As such, the historical trajectory of free-energy calculations through molecular simulations serves as a prime example of the symbiotic convergence of computational rigor and theoretical innovation and signaled a frontier in which scientific inquiry was viewed as a holistic enterprise. This confluence was not merely additive, but transformative and created a scientific milieu in which the onset of inquiry seamlessly blended theoretical conjecture with computational validation. The emergence of this integrated approach has changed the way theories are conceived, developed, and substantiated by ensuring that theoretical constructs undergo strict computational testing to determine their validity and applicability.

This discourse also illuminates the bidirectional co-evolutionary relationship between science and technology, wherein simulations emerge as central tools for overcoming experimental limitations, and each domain continually informs and refines the trajectory of the other. Indeed,

[i]t may be difficult or impossible to carry out experiments under extremes of temperature and pressure, while a computer simulation of the material in, say, a shock wave, a high-temperature plasma, a nuclear reactor, or a planetary core, would be perfectly feasible. Quite subtle details of molecular motion and structure, for example in heterogeneous catalysis, fast ion conduction, or enzyme action, are difficult to probe experimentally but can be extracted readily from a computer simulation” (Allen and Tildesley 2017, pp. 4–5).

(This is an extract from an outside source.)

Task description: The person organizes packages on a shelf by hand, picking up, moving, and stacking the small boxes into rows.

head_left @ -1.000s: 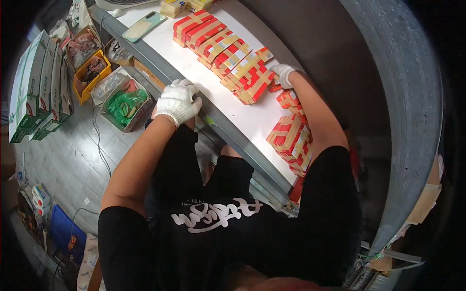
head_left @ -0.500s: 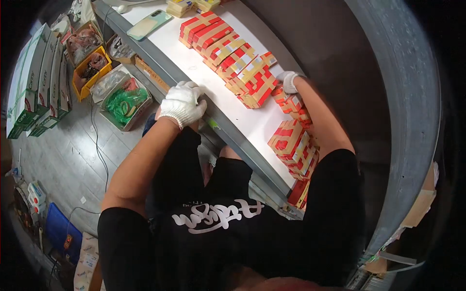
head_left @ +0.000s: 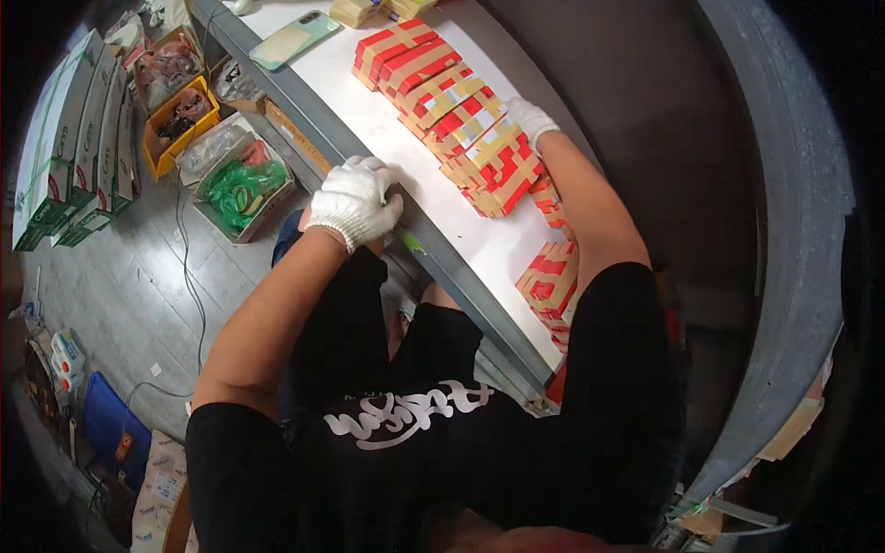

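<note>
My left hand (head_left: 353,203), in a white knit glove, rests at the table's grey near edge (head_left: 429,249) with curled fingers. Its palm side is hidden, so I cannot tell whether anything is in it. My right hand (head_left: 532,122), gloved too, reaches to the far side of a long row of red boxes bound with tan tape (head_left: 452,115). It touches the row's far edge, and its fingertips are partly hidden. Nearer my right arm, another stack of red taped boxes (head_left: 550,281) stands on the table, partly covered by that arm.
A pale green phone (head_left: 295,40) lies near the table's left edge. Yellowish packs (head_left: 369,11) sit at the far end. On the floor at left are a yellow bin (head_left: 182,129), a box with green plastic (head_left: 244,189) and long upright cartons (head_left: 69,147). A grey metal beam (head_left: 797,184) curves along the right.
My right hand has moved up and left along the far side of the box row, covering a box end that stuck out there. My left hand stays at the table edge. The view has shifted slightly.
</note>
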Tool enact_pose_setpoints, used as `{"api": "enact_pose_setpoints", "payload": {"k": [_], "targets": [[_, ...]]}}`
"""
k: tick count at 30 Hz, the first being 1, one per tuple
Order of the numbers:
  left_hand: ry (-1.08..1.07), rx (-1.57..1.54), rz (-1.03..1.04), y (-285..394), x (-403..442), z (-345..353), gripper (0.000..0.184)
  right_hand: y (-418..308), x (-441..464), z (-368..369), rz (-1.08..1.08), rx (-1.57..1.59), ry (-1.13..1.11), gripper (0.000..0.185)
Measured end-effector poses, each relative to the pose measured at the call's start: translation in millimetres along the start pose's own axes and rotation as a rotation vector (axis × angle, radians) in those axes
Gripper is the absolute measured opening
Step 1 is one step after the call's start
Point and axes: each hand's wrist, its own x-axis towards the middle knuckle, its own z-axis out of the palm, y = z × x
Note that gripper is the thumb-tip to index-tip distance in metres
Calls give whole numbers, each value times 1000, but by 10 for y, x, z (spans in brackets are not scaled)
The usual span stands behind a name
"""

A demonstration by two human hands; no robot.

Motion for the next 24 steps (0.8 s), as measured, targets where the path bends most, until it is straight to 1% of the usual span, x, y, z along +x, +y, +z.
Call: {"api": "enact_pose_setpoints", "payload": {"k": [2,3,5,7,8,10,12,13,14,16,17,19,20,21,22,23,24], "targets": [[0,9,-6,-14,29,33,33,186,74,-33,27,-9,2,43],[2,7,-1,-7,39,41,33,432,298,132,104,262,-1,41],[15,23,-4,-7,9,49,34,695,278,188,181,537,-9,38],[-1,29,-12,5,3,31,34,297,-428,-99,18,-59,164,38],[-17,33,-14,20,6,22,35,135,-789,-220,-29,-242,255,40],[-40,44,-16,28,20,16,37,6,-1202,-527,-88,-414,304,47],[-35,52,-4,18,22,18,39,67,-1387,-741,-120,-488,222,51],[-36,51,0,22,18,14,39,104,-1466,-815,-160,-561,142,55],[-40,52,-3,33,14,-2,39,193,-1495,-796,-156,-561,144,55],[-45,53,-1,39,7,8,40,397,-1527,-679,-251,-701,141,67],[-43,69,-6,25,11,42,40,390,-1604,-653,-247,-700,145,67],[-37,90,-13,29,11,32,40,258,-1742,-549,-130,-616,-86,69],[-30,83,-10,46,-3,16,39,150,-1717,-559,-76,-637,-192,76],[-24,74,-8,57,-17,4,39,183,-1716,-546,-80,-636,-191,76],[-27,77,-8,47,-24,29,39,236,-1751,-524,-151,-617,-139,76],[14,79,1,40,-16,62,35,249,-1798,-516,-218,-596,-83,77],[56,79,11,26,-6,85,31,242,-1802,-541,-213,-592,-80,77]]}}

Within this iterative landscape, advances in computational technologies have both mirrored and catalyzed the emergence of novel scientific methodologies (Battimelli et al. 2020, pp. 2–3), while the intensifying demands of scientific inquiry have spurred technological breakthroughs in computing.⁵⁵ Such an analysis increasingly blurs the traditional divide between epistemological and technological domains and facilitates a deeper understanding of the co-construction of knowledge. Engaging with this epistemic tableau requires a reconceptualization of the mechanisms by which knowledge is generated, negotiated, and used, emphasizing the fluidity and interconnectedness inherent in the process of scientific discovery.⁵⁶ From this perspective, the development of free-energy calculations through molecular simulations exemplifies the entanglement of scientific inquiry and technological innovation; this field crystallizes the essence of their symmetrical relationship while broadening the discourse on their mutual reinforcement. By pushing the boundaries of both theoretical understanding and computational capability, the history of free-energy calculations showcases the potential residing at the nexus of epistemic inquiry and technological advancement. Such convergence invites an interdisciplinary cohort of historians, philosophers of science, and scholars of science and technology studies to delve into the expansive depths of this evolving field.